I think they all have become sufficiently good for most people to stick to what they are used to (especially in terms of tone/“personality” + the memory shared between conversations).
This. Netscape was THE browser in the early phases of the Internet. Then Microsoft just packaged IE into Windows and it was game over. The brand means nothing long term. If Google broadly incorporates Gemini into all the Google-owned things everyone already has then it’s game over for OpenAI.
The mass commoditization of the tech is rapidly driving AI to be a feature, not a product. And Google is very strongly positioned to take advantage of that. Microsoft too, and of course they have a relationship with OpenAI but that’s fraying.
To be completely fair the later versions of Netscape were increasingly giant bloated piles of crap while IE slowly caught up and surpassed in terms of speed and features. The first versions IE were only good for downloading Netscape.
Netscape, to a large degree, killed itself.
Not to say IE turned into anything good though. But it did have its hayday.

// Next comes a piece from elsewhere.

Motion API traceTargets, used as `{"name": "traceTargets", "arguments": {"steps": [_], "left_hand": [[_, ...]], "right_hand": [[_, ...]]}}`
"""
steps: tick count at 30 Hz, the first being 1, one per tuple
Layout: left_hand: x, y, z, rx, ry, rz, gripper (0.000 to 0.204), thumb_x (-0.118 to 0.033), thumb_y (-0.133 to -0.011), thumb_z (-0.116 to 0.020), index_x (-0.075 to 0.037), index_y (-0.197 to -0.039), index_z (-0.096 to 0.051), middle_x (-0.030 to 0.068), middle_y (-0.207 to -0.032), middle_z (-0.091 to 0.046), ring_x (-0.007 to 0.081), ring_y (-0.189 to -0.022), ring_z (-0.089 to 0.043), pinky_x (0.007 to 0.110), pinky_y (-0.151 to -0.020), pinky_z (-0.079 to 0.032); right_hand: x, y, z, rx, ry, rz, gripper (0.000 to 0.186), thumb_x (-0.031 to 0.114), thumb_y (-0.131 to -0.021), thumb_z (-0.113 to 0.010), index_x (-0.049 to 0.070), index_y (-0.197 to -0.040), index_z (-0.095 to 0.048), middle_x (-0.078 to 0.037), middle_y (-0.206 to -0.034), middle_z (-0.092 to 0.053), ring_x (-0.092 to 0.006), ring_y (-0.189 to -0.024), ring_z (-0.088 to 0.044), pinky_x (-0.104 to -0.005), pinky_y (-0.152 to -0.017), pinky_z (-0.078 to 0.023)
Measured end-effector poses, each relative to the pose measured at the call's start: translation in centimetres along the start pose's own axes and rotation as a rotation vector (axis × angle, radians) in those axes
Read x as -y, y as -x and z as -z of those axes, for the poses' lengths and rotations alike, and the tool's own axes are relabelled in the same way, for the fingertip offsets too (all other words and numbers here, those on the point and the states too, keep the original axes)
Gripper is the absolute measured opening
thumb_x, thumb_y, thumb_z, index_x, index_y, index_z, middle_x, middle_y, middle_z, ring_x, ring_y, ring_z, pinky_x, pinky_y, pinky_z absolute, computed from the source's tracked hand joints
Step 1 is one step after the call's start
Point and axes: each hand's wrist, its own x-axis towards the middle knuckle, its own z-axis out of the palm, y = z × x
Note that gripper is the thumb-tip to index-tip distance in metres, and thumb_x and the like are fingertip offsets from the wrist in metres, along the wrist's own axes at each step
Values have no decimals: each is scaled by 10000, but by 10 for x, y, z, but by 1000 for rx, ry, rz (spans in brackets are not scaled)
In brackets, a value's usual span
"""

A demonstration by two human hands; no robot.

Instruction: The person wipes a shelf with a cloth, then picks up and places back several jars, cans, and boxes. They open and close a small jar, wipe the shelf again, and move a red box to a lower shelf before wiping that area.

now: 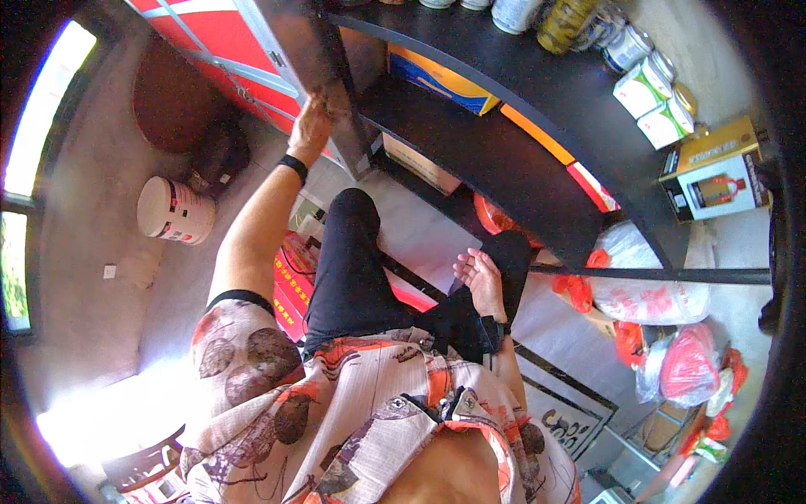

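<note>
My left hand (312,130) reaches up and forward to the silver-grey edge of a tall red panel (243,76). Its fingers close about that edge, beside the dark side of the shelf unit; the fingertips are blurred. My right hand (478,281) hangs in front of my right leg, below the shelves. It is empty, its fingers apart and slightly curled. Both wrists carry dark bands. Nearest the right hand is a round red thing (494,214) under the lowest shelf, partly hidden.
The black shelf unit (504,143) curves across ahead, holding jars, cans and boxes. A gold-and-white box (714,181) sits at right, above plastic bags (688,365). To my left stand a white bucket (175,210) and a red box (294,281) by my leg.
</note>
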Motion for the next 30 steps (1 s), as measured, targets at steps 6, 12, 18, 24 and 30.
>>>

The whole US economy is so deep into La-La Land at this point that they don't really need to be a good business. There are already murmurings that they may pull off a trillion dollar IPO, I don't see why they wouldn't, Amazon was making it cool to lose money hand over fist during your IPO as far back as 1997. They have the President willing to pump up their joint ventures with executive orders, we may just see tech become more like the financial industry, where a handful of companies are dubbed "too big to fail" based on political connections, and get bailed out at the taxpayer's expense when things get too rough. None of these guys function according to the real rules of the economy or even the legal system at this point, they just make stuff up as they go along and if they're big enough or know someone big enough they often get away with it.
People did say the same thing about Youtube, which was unprofitable and extremely expensive to run in the early years. I remember thinking everyone would leave once ads were added.
At youtube's ad income rate (~$13/year), the current (but growing) ~800 million chatgpt users would add ~$10 billion. At facebook's rate (~$40-50/year) $32-40 billion. Potentially, an assistant would be more integrated into your life than either of those two.
The "audience retention" is the key question, not the profitability if they maintain their current audience. I've been surprised how many non-technical people I know don't want to try other models. "ChatGPT knows me".
The network effects aren't the same. All the viewers watch youtube because it has all the content, and all the creators post on youtube because it has all the viewers.
How can a model achieve this kind of stickiness? By "knowing you"? I don't think that's the same at all. Personally, one of the reasons I prefer Claude is that it doesn't pretend to know me. I can control the context better.
the problem with the YouTube analogy is that media platforms have significant network affects that NN providers don't. OpenAI can't command a premium because every year that goes by the cost to train an equivalent model to theirs decreases.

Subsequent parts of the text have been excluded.